> [Brief]
Given the material below, return only the lines starting at the line with "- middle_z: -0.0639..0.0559" and ending at the line with "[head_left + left", exactly as they appear.

┌─ Information shown

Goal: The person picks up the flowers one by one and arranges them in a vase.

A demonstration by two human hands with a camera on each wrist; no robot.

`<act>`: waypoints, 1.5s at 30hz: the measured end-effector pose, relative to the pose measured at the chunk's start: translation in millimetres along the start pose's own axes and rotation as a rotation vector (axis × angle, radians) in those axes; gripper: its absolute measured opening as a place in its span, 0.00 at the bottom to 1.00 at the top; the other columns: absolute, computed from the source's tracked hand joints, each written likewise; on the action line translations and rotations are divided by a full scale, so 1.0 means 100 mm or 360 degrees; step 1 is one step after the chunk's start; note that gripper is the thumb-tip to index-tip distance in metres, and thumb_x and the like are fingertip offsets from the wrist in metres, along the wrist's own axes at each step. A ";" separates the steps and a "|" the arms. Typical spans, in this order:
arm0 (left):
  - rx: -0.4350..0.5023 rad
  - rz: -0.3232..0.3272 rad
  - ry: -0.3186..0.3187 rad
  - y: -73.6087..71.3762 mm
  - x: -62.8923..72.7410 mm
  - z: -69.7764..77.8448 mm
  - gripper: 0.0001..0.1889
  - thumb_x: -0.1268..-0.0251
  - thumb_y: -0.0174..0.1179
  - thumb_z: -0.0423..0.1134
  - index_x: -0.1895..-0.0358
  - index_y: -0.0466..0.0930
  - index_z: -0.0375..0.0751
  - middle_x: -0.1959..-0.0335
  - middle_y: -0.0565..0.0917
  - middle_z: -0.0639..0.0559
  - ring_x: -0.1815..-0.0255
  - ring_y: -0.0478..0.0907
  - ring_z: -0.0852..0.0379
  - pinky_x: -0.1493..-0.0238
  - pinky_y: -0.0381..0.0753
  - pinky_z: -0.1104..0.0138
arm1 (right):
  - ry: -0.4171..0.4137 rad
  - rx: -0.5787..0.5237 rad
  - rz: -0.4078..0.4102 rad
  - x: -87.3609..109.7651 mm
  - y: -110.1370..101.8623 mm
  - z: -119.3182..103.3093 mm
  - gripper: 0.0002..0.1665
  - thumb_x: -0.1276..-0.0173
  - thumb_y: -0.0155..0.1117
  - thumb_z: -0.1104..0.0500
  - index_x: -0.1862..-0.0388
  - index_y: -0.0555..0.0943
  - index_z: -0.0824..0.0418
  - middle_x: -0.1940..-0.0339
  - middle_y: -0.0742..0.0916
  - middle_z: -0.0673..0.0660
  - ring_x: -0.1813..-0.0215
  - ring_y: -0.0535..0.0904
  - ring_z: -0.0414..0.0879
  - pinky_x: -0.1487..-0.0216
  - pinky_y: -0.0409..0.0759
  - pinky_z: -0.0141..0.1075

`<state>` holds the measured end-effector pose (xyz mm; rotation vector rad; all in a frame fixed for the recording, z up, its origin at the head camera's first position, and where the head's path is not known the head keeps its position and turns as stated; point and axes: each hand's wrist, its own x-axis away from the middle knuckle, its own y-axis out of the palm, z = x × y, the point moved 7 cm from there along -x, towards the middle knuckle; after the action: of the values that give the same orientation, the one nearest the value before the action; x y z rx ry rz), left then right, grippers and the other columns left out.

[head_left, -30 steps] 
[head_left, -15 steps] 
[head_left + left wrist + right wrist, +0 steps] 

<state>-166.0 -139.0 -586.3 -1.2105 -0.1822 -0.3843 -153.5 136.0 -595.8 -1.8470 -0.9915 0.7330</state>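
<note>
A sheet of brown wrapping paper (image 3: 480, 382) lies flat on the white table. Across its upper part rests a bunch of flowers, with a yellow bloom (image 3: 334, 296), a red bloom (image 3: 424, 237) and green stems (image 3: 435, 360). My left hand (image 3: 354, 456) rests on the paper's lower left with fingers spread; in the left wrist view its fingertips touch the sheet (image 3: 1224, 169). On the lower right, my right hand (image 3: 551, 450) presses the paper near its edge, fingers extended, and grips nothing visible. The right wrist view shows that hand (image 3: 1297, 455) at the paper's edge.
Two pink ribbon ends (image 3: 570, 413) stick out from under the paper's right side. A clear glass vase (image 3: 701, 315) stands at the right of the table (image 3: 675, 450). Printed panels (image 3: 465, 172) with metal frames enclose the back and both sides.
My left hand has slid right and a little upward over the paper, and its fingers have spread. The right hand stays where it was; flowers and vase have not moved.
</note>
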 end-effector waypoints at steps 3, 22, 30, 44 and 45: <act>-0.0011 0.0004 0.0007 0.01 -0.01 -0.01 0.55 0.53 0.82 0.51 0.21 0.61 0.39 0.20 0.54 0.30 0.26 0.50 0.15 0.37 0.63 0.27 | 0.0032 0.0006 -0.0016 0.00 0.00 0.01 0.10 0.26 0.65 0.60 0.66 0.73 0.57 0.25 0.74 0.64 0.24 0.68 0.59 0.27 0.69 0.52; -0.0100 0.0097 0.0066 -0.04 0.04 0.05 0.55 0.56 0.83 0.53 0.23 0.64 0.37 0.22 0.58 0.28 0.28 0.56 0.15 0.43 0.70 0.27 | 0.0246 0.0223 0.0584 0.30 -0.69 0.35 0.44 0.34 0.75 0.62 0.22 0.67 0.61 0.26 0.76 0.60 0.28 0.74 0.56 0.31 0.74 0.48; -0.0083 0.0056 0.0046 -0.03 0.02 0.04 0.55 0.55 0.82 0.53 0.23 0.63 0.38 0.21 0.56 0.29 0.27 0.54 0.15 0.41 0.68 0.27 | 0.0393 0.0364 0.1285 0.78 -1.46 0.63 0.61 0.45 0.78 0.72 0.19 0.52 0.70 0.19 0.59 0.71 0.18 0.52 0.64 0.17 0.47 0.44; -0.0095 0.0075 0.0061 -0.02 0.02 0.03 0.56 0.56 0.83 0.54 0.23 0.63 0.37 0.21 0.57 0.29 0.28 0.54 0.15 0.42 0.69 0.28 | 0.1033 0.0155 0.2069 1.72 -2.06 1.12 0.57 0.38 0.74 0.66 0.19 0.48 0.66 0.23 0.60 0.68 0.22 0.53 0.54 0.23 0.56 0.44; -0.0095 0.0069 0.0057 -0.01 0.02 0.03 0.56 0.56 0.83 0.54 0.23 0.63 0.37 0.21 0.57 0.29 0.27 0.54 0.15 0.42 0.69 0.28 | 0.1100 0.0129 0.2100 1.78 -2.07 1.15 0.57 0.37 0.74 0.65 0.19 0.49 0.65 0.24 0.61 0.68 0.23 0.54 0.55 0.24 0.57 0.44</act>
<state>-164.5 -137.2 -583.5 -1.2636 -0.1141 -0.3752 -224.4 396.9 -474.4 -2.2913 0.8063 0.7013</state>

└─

> [Output for this task]
  - middle_z: -0.0639..0.0559
  - ring_x: -0.1815..-0.0255
  - ring_y: -0.0478..0.0907
  - ring_z: -0.0852..0.0379
  - pinky_x: -0.1493..-0.0238
  - pinky_y: -0.0381..0.0753
  - pinky_z: -0.1104..0.0138
arm1 (right):
  - ry: -0.4171..0.4137 rad
  - rx: -0.5787..0.5237 rad
  - rz: -0.4078..0.4102 rad
  - x: -87.3609..109.7651 mm
  - y: -110.1370..101.8623 mm
  - z: -119.3182..103.3093 mm
  - gripper: 0.0002..0.1665
  - thumb_x: -0.1276..-0.0173
  - thumb_y: -0.0155..0.1117
  - thumb_z: -0.1104..0.0500
  - index_x: -0.1862..-0.0388
  - index_y: -0.0555..0.0943
  - index_z: -0.0824..0.0418
  - middle_x: -0.1940..-0.0339
  - middle_y: -0.0742..0.0916
  - middle_z: -0.0673..0.0660
  - ring_x: -0.1813..-0.0215
  - ring_y: -0.0535..0.0904
  - ring_z: -0.0414..0.0879
  - pinky_x: -0.1487..-0.0216
  - pinky_y: -0.0409..0.0759
  - pinky_z: -0.0141..0.1075

`<state>` holds the measured end-effector pose (xyz mm; rotation vector rad; all in a frame fixed for the recording, z up, its origin at the head camera's first position, and where the head's path is not known the head keeps its position and turns as stated; point and axes: each hand's wrist, its own x-axis away from the middle knuckle, its own y-axis out of the palm, z = x × y, the point moved 7 cm from there along -x, towards the middle knuckle; after the action: of the values that give the same orientation, the one nearest the value before the action; x y z rx ry rz), left then right, grippers and the other columns left out.

[head_left, -30 steps] 
[head_left, -15 steps] 
[head_left + left wrist + right wrist, +0 steps] 

Work on the exercise is now finished.